The working party agreed that there exists huge potential in development of more efficient, citizen-oriented public services but stated: “Bold political leadership is required to transform organisations rather than mechanise existing processes” and “Organised leadership is needed to optimize the exploitation of ICT but it must balance inspiration and positive intervention without the risk of being over prescriptive or stifling innovation.”

So what where the conclusions? Can Europe compete aggressively enough to ensure the survival of its technology market in a future dominated by Asia? The working party made a number of recommendations:

Firstly Europe needs to promote common principles of privacy and security at an EU and possibly global level while respecting national approaches on important issues such as identity cards.

Europe must also, like the UK, facilitate a dramatic upgrading of its “e-skills” and an interest in science and technology with particular attention to the digital divide problems common to all age and income groups.

Where the European economy is concerned, the EU must support a regulatory environment to foster ICT investment, spectrum policy being a critical issue as Malcolm Harbour points out.

The intellectual property (IPR) environment remains a challenge and Europe must maintain rigid criteria for patentability, the quality of patents, while enhancing awareness on the role of patents as an incentive for investment.

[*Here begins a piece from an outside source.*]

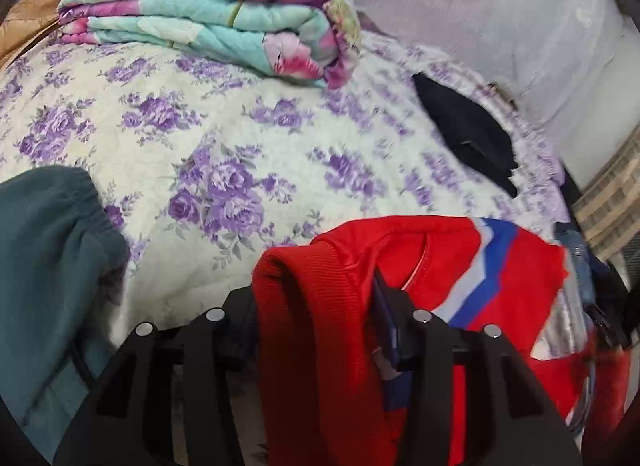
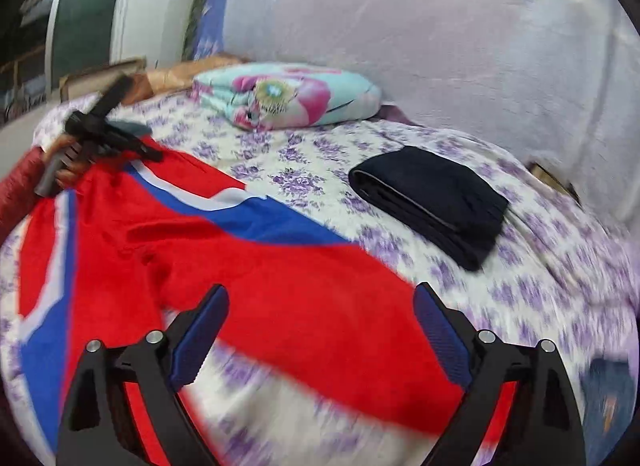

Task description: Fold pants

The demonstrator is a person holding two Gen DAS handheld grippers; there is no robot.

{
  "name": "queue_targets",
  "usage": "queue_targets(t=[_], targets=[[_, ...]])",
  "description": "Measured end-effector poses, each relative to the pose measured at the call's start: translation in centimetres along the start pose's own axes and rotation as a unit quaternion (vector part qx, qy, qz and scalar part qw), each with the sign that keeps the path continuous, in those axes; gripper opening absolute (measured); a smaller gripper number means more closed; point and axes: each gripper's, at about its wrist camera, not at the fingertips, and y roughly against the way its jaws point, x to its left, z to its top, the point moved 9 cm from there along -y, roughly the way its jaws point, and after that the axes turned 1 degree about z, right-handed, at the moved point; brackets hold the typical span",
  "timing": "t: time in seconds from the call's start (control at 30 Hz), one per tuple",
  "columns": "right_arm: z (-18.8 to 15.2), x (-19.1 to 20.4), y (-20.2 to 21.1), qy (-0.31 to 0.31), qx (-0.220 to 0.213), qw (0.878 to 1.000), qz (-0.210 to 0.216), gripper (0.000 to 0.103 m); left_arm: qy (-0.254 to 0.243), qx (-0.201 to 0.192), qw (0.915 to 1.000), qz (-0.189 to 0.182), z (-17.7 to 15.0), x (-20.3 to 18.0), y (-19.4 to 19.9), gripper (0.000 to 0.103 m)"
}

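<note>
The red pants (image 2: pixel 256 266) with blue and white stripes lie spread across the floral bedspread. My left gripper (image 1: pixel 320 306) is shut on the ribbed red waistband (image 1: pixel 304 298), which bunches between its fingers. It also shows in the right wrist view (image 2: pixel 100 133) at the pants' far left end. My right gripper (image 2: pixel 320 306) is open and empty, just above a red pant leg near the front.
A folded dark garment (image 2: pixel 432 201) lies on the bed (image 2: pixel 560 266) to the right. A folded floral blanket (image 2: pixel 288 97) sits at the back. A teal garment (image 1: pixel 44 250) lies at the left. A white covered wall (image 2: pixel 440 45) stands behind the bed.
</note>
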Motion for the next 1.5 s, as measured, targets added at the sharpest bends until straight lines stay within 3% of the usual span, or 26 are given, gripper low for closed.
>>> queue_targets(t=[0.13,0.23,0.33,0.4,0.43,0.47,0.5,0.57,0.63,0.8,0.9,1.0,1.13,1.23,1.3,1.37,1.43,1.5], targets=[[1.9,-0.8,-6.4,0.036,0.039,0.998,0.025,0.093,-0.018,0.003,0.9998,0.0,0.1,-0.1,0.1,0.049],[1.6,-1.2,-10.3,0.051,0.065,0.996,0.04,0.093,-0.05,-0.01,0.9976,0.048,0.7,0.4,0.3,0.075],[0.0,-1.2,-13.6,0.041,0.101,0.992,0.057,0.091,-0.051,-0.009,0.9972,0.054,1.1,1.0,0.2,0.076],[-0.8,-1.0,-14.5,0.007,0.11,0.99,0.085,0.074,-0.046,-0.005,0.9978,0.048,1.1,1.3,-0.3,0.074],[-0.8,-1.1,-14.4,-0.016,0.104,0.99,0.094,0.059,-0.049,-0.004,0.9979,0.043,1.1,1.2,-0.4,0.064],[-0.6,-1.2,-14.0,-0.03,0.1,0.99,0.096,0.028,-0.054,-0.004,0.998,0.031,1.0,0.8,-0.6,0.048],[-0.4,-1.3,-13.4,-0.039,0.098,0.99,0.091,0.009,-0.063,-0.007,0.9979,0.016,1.0,0.1,-0.4,0.044],[-0.1,-1.1,-12.2,-0.049,0.092,0.991,0.085,0.007,-0.08,-0.021,0.9964,0.015,1.1,-0.7,0.1,0.029],[0.5,-0.6,-10.3,-0.037,0.08,0.994,0.07,0.007,-0.096,-0.038,0.9946,0.007,1.2,-1.5,1.0,0.023],[2.7,1.4,-2.2,-0.014,0.025,0.998,0.048,0.006,-0.088,-0.079,0.9929,-0.01,1.6,-2.3,3.6,0.02],[2.5,4.1,3.2,0.013,-0.001,0.999,0.034,0.006,-0.086,-0.126,0.9874,-0.041,1.2,-3.2,7.1,0.019],[0.6,8.0,8.1,0.039,-0.026,0.998,0.033,0.006,-0.091,-0.154,0.9823,-0.055,-1.3,-3.5,10.5,0.019],[-4.3,14.7,12.3,0.079,-0.033,0.995,0.046,0.006,-0.125,-0.145,0.9813,-0.019,-6.3,-3.0,12.9,0.02],[-8.3,18.0,12.2,0.104,-0.01,0.993,0.057,0.006,-0.115,-0.114,0.9868,0.003,-10.2,-0.9,13.9,0.03],[-10.3,18.7,11.3,0.106,0.01,0.992,0.063,0.006,-0.086,-0.094,0.9918,0.008,-12.0,0.6,14.0,0.03],[-11.7,18.8,10.2,0.104,0.03,0.992,0.066,0.006,-0.048,-0.087,0.995,-0.004,-13.6,1.7,14.8,0.03],[-11.9,18.6,9.9,0.104,0.031,0.992,0.071,0.006,-0.013,-0.092,0.9947,-0.043,-14.3,1.2,15.8,0.032],[-11.7,18.3,9.8,0.098,0.026,0.993,0.068,0.006,0.001,-0.099,0.9934,-0.057,-14.2,0.4,16.3,0.044]])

Europe’s own internal constraints, especially labour law restrictions need to be removed through the reform of its social models and priority must be given to ICT and innovation in products and services, through both the availability of venture capital and innovative public procurement.

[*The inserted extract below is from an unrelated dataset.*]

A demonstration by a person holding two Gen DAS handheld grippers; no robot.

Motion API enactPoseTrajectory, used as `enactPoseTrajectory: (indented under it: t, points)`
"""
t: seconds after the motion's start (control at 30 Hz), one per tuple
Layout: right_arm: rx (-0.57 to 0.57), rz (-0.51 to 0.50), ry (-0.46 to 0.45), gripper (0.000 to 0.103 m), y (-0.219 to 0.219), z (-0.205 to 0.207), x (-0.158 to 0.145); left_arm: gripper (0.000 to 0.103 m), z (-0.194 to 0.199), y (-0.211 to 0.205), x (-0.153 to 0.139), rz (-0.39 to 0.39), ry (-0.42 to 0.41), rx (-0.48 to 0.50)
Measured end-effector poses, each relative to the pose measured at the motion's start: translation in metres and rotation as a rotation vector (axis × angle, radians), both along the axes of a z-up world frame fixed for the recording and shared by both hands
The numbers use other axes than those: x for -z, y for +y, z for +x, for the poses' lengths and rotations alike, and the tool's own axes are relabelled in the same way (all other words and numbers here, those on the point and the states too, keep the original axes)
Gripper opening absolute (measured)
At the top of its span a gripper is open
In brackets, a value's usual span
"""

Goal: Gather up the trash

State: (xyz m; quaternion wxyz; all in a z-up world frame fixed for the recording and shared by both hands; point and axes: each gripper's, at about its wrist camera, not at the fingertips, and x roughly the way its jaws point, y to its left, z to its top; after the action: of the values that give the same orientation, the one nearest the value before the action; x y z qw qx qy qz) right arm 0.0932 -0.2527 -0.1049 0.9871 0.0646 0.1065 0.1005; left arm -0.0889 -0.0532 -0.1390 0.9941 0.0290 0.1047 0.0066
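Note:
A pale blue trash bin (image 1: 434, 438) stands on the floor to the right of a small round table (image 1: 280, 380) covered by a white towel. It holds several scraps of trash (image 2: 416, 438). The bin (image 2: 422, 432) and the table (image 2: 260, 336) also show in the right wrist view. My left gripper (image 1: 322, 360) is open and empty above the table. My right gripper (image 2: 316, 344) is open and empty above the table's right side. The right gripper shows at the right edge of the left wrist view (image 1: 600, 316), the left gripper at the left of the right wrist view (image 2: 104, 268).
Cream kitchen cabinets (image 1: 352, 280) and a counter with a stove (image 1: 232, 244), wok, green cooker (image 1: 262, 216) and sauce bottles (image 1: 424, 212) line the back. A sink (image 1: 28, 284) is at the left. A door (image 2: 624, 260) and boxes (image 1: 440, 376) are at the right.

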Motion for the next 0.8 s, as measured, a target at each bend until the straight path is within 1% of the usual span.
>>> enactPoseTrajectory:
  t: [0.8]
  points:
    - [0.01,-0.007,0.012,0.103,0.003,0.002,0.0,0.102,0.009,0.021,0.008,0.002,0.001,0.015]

The discussion left the working party with three unresolved questions in need of further discussion:

  • What is the enabling framework required to raise the uptake of ICT by private and public sector?

  • What needs to be done to enhance the relevance to the citizen of digital innovation and what safeguards are required to overcome resistance?

  • How can the public sector focus on improving citizen value and deliver transformational and innovative solutions rather than re-cycle its older and frequently inefficient organisational models with a digital front-end?

While the EIN meeting shed important light on the many different policy challenges facing an expanding European Union in a competitive globalised environment, I was left wondering whether the EU, struggling as it is with internal market and regulatory issues, has the energy, determination and the ability to attack the very real technology challenges it faces before it’s too late to act.

Wrapped in procedure and regulating by compromise, I felt that a better ‘strap-line’ for the continent might be “Inventing the future, caught in the past.” The Europe of 2020 is only fourteen years away and with every day that passes the world position we enjoy is being rapidly chipped away by nations with different priorities to our own.